• Aim of the exercise:
Everything in the listing below except the pictures should be reproduced exactly.

• Supplied material:
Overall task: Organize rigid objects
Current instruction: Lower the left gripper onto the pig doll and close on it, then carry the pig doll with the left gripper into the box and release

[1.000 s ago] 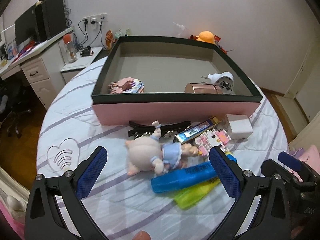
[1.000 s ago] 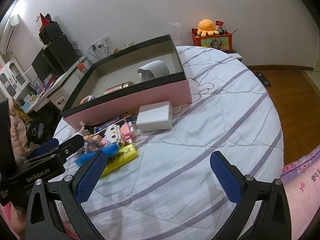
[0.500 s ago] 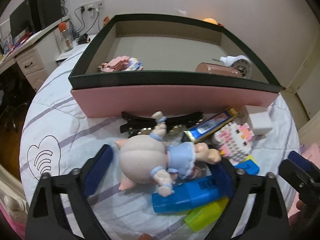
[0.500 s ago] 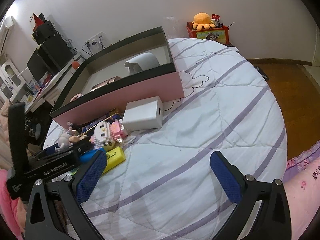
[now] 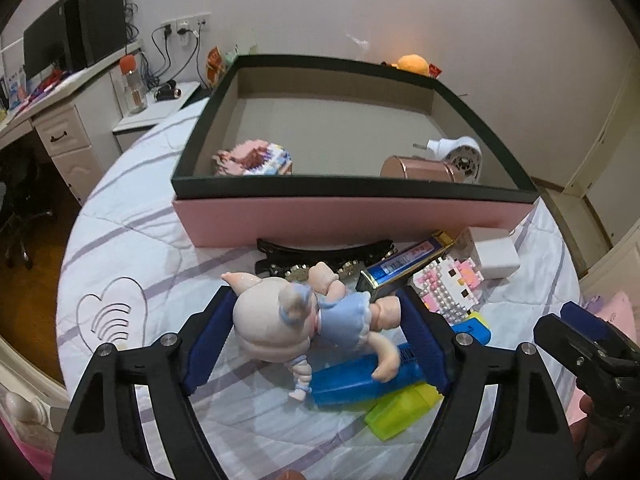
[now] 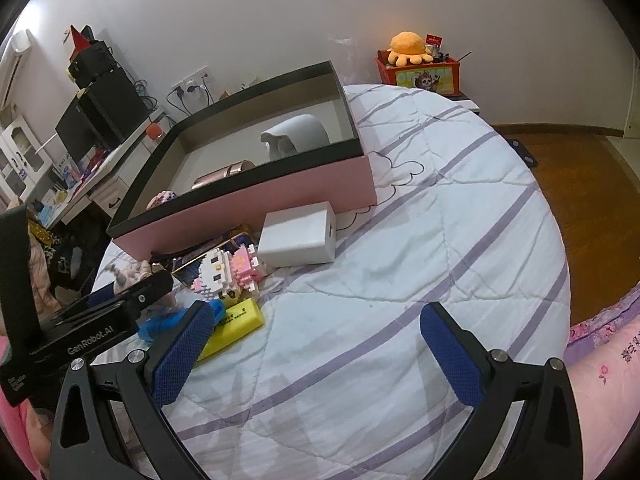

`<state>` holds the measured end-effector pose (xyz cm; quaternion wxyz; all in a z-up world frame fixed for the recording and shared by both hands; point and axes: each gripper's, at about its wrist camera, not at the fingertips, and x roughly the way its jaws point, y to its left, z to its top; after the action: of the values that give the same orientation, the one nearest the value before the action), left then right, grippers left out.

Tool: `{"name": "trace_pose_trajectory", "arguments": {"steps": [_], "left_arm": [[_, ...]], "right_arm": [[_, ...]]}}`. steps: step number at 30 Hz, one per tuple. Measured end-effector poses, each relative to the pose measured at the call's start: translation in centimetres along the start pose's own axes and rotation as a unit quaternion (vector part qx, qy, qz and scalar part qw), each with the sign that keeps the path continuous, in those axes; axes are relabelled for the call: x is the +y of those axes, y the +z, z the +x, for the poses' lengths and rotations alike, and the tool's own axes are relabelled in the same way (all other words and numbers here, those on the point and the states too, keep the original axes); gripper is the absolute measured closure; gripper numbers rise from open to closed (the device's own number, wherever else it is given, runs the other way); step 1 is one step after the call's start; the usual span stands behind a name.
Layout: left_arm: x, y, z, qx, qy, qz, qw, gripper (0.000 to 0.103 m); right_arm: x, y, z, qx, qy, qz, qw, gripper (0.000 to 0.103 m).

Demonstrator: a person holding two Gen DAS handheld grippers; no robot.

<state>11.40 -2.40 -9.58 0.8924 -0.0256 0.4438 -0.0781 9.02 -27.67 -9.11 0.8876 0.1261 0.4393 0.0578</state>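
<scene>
Left gripper (image 5: 316, 336): fingers closing around doll (image 5: 304, 320), contact unconfirmed.
Right gripper (image 6: 316, 354): fingers spread, nothing held.
Risk: rounded head may be squeezed out sideways.

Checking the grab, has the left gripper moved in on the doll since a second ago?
Yes. Against the pink box, the left gripper has come forward and down; its closing jaws now flank the doll that earlier lay ahead of them.

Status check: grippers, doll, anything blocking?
Left gripper closing around doll. Right gripper open, empty. Doll's leg rests on blue case; box ahead.
</scene>
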Motion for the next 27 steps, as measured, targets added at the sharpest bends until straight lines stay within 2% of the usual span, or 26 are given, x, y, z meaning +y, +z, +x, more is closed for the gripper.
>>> {"name": "trace_pose_trajectory", "arguments": {"steps": [5,12,21,27], "left_arm": [[0.4,-0.2,-0.4,-0.003,0.003,0.002,1.0000,0.021],[-0.3,-0.5,2.0,0.027,0.034,0.025,0.9987,0.019],[0.5,-0.1,2.2,0.022,0.013,0.016,0.9995,0.023],[0.6,-0.3,0.8,0.009,0.014,0.015,0.9997,0.023]], "right_arm": [[0.3,0.0,-0.2,-0.001,0.002,-0.005,1.000,0.000],[0.9,0.0,-0.1,0.001,0.002,-0.009,1.000,0.000],[0.5,-0.1,-0.1,0.001,-0.001,-0.004,1.000,0.000],[0.7,0.1,-0.5,-0.002,-0.001,-0.005,1.000,0.000]]}}
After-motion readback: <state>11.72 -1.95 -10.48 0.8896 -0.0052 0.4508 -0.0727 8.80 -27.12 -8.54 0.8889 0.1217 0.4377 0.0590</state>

• Answer space:
Overall task: Organize rigid objects
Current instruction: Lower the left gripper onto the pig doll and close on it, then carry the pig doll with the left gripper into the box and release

[1.000 s ago] 
[1.000 s ago] 
[0.500 s ago] 
[0.500 s ago] 
[now] 
[now] 

`<state>` holds the measured end-effector pose (xyz cm; quaternion wxyz; all in a z-up world frame fixed for the recording and shared by both hands; point and axes: each gripper's, at about its wrist camera, not at the fingertips, and x roughly the way its jaws point, y to its left, z to its top; after the action: of the values that give the same orientation, the one nearest the value before the action), left then right, grippers left out.

Tool: `{"name": "trace_pose_trajectory", "arguments": {"steps": [_], "left_arm": [[_, ...]], "right_arm": [[_, ...]]}}`. steps: step number at 30 Hz, one per tuple. Measured end-effector poses, each relative to the pose measured at the call's start: translation in centimetres along the start pose's own axes and rotation as a unit quaternion (vector part qx, qy, qz and scalar part qw), each with the sign that keeps the path continuous, in those axes; axes are relabelled for the call: x is the +y of those axes, y the +z, z the +x, for the poses' lengths and rotations alike, and the tool's own axes are relabelled in the same way (all other words and numbers here, those on the point and the states too, keep the original axes); gripper is the absolute measured closure; gripper numbers rise from open to closed (the device's own number, wherever else it is given, runs the other way); step 1 is one step after the call's start; the usual span stands behind a name.
Layout: left_arm: x, y, z, qx, qy, qz, qw, gripper (0.000 to 0.103 m); right_arm: x, y, z, qx, qy, qz, qw, gripper (0.000 to 0.103 m).

Demonstrator: a person holding two Gen DAS handheld grippers; no robot.

<state>11.40 -2.40 -9.58 0.8924 -0.0256 0.4438 -0.0781 9.02 -27.67 -9.11 0.8876 0.1261 0.4393 0.0578</state>
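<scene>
Left gripper (image 5: 316, 336): fingers closing around doll (image 5: 304, 320), contact unconfirmed.
Right gripper (image 6: 316, 354): fingers spread, nothing held.
Risk: rounded head may be squeezed out sideways.

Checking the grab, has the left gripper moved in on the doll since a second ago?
Yes. Against the pink box, the left gripper has come forward and down; its closing jaws now flank the doll that earlier lay ahead of them.

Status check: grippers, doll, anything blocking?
Left gripper closing around doll. Right gripper open, empty. Doll's leg rests on blue case; box ahead.
</scene>
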Motion for the next 27 steps, as measured, targets added at the sharpest bends until straight lines stay within 2% of the usual span, or 26 are given, x, y, z meaning +y, +z, +x, more is closed for the gripper.
>>> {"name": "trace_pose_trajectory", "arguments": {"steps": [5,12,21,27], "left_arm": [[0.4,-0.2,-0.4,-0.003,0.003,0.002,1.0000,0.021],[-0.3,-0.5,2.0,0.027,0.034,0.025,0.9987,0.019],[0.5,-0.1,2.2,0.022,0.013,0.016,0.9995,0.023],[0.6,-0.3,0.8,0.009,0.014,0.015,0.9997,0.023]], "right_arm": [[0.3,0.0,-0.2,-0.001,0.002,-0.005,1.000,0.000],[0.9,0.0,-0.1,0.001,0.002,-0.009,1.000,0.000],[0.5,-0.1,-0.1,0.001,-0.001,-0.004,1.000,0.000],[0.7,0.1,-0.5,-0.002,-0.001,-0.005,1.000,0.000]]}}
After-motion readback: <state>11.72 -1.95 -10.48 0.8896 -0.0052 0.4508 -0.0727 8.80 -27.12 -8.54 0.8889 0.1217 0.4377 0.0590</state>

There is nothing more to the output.